Professor Nico van Eijk & Dr. Kristina Irion – Abstract

Co-authors:

Professor Nico van Eijk, Professor of Media and Telecommunications Law & Director, Institute for Information Law, Faculty of Law, University of Amsterdam
Dr. Kristina Irion, Senior Researcher, Institute for Information Law, Faculty of Law, University of Amsterdam, Netherlands; Associate Professor, School of Public Policy, Central European University

Topic: A Roadmap to Enhancing User Control via Privacy Dashboards

Abstract: In the 2015 Privacy Bridges Report, a group of international privacy experts put forward ten proposals (privacy bridges) to foster stronger international collaboration and advance privacy protection for individuals.

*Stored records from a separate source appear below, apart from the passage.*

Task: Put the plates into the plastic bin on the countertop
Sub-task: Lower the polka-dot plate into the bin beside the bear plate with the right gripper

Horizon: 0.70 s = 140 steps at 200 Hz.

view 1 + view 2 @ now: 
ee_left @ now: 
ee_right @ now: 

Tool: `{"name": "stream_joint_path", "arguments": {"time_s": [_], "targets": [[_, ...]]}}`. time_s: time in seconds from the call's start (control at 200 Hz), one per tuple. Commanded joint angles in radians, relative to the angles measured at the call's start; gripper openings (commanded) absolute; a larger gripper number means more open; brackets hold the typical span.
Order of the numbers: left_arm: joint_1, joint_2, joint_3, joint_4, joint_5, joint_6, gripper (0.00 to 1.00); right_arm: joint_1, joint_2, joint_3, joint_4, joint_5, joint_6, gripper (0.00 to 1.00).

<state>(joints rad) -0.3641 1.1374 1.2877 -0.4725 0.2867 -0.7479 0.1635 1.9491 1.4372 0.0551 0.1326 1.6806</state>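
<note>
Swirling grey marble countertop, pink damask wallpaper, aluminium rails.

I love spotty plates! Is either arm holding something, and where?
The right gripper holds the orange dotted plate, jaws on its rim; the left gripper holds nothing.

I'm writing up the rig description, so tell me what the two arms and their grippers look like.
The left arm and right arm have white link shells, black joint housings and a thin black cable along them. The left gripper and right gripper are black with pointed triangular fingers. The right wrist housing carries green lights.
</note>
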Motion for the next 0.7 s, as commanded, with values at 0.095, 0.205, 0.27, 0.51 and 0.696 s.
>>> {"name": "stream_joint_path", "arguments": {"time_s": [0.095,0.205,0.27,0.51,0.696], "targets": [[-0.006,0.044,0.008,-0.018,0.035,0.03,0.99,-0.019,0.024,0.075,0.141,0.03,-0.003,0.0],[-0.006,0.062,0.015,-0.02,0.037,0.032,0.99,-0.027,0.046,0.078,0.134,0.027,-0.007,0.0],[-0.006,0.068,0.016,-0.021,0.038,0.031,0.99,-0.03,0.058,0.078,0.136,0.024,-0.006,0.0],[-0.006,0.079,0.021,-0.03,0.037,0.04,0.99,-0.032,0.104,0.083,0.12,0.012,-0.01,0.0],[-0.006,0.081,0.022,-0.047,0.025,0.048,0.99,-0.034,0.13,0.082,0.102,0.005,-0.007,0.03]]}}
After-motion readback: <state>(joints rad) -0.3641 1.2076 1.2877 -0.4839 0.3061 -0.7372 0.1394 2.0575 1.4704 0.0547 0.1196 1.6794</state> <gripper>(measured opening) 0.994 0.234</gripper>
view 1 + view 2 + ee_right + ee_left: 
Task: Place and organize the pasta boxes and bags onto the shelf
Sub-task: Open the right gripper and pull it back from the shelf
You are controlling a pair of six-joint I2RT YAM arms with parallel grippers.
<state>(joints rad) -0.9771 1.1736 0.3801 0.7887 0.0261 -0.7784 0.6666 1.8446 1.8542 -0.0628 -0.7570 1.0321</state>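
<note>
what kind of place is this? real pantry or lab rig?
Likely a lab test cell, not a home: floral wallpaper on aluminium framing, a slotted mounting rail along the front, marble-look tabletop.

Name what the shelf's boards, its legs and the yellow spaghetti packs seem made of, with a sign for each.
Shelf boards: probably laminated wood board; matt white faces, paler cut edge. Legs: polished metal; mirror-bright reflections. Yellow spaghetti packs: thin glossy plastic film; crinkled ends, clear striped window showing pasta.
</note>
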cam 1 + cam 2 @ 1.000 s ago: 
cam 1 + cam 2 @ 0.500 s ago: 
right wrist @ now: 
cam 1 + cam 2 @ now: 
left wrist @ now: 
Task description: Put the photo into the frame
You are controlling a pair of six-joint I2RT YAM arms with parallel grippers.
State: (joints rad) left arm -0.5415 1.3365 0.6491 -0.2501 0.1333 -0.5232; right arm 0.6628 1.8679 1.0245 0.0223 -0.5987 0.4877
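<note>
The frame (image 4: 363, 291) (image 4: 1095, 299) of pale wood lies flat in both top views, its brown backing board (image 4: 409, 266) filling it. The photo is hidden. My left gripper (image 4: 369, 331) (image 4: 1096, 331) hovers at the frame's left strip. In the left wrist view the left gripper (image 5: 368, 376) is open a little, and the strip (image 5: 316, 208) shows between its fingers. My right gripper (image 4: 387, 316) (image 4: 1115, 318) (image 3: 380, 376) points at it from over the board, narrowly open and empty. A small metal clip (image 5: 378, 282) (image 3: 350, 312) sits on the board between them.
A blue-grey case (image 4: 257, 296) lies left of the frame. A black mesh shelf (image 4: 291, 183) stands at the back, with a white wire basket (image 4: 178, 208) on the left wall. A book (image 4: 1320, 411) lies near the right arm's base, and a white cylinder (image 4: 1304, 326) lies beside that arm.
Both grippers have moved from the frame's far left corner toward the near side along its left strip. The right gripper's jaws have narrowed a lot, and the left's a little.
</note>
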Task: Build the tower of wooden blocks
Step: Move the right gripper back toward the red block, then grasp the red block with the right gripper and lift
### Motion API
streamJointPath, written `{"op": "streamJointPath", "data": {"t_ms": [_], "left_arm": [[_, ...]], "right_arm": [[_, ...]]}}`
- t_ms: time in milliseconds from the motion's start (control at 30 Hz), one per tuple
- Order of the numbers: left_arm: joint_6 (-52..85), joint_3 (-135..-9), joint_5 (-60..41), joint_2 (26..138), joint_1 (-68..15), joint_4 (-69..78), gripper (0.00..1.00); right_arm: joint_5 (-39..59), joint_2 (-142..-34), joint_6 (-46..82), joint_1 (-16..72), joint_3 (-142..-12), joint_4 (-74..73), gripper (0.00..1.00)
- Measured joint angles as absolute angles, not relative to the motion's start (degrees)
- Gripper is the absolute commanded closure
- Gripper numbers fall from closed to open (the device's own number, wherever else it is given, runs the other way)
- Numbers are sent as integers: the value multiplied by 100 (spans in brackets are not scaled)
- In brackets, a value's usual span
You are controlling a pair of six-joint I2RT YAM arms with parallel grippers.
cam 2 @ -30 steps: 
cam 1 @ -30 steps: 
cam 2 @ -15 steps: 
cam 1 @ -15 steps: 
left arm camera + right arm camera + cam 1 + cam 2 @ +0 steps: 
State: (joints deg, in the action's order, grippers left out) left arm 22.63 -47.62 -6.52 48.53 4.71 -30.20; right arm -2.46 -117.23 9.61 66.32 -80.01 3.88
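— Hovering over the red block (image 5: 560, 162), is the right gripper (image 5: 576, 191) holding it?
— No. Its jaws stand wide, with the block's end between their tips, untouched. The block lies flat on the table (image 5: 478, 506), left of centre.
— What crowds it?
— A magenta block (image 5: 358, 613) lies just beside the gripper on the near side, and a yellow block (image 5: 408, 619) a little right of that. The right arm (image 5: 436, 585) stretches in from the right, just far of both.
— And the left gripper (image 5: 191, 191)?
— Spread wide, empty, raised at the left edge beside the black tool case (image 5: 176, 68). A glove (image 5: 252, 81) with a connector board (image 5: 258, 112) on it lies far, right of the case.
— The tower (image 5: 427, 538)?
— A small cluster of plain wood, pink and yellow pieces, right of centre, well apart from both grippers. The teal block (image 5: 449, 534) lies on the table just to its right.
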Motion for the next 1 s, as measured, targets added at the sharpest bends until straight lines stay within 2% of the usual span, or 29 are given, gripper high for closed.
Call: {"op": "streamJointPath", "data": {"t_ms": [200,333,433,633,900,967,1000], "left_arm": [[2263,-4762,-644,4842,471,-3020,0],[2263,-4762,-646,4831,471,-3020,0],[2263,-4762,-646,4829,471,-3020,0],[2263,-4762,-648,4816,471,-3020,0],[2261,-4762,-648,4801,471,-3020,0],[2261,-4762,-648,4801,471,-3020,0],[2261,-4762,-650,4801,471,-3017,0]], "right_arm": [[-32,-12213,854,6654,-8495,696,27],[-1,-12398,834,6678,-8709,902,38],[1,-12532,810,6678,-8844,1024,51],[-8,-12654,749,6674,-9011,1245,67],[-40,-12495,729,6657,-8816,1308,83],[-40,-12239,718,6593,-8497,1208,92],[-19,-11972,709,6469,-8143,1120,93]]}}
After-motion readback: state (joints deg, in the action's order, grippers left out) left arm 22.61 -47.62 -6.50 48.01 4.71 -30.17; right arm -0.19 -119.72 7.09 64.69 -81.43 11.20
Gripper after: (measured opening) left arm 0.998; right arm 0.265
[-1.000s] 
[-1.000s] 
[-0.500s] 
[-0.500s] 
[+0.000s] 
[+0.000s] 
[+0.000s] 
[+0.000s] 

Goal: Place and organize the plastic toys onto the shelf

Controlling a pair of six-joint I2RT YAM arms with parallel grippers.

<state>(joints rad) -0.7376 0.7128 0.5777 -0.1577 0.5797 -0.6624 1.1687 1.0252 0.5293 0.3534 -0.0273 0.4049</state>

The second privacy bridge called for practical solutions for enhancing user control that operate ‘regardless of jurisdiction, citizenship, and location of data.’ This study aims to make progress with the implementation of user controls in succession of the Privacy Bridges Report.

Being tasked with identifying practical solutions for enhancing user controls we grounded this research on three premises. First, user controls should correspond with the current landscape of online services offered to users, the platform and app economy. Second, we specifically recognize user controls as socio-technical systems which must be designed in the interest of users in order to advance privacy values. Third, user controls should have the flexibility to accommodate the existing differences between privacy laws.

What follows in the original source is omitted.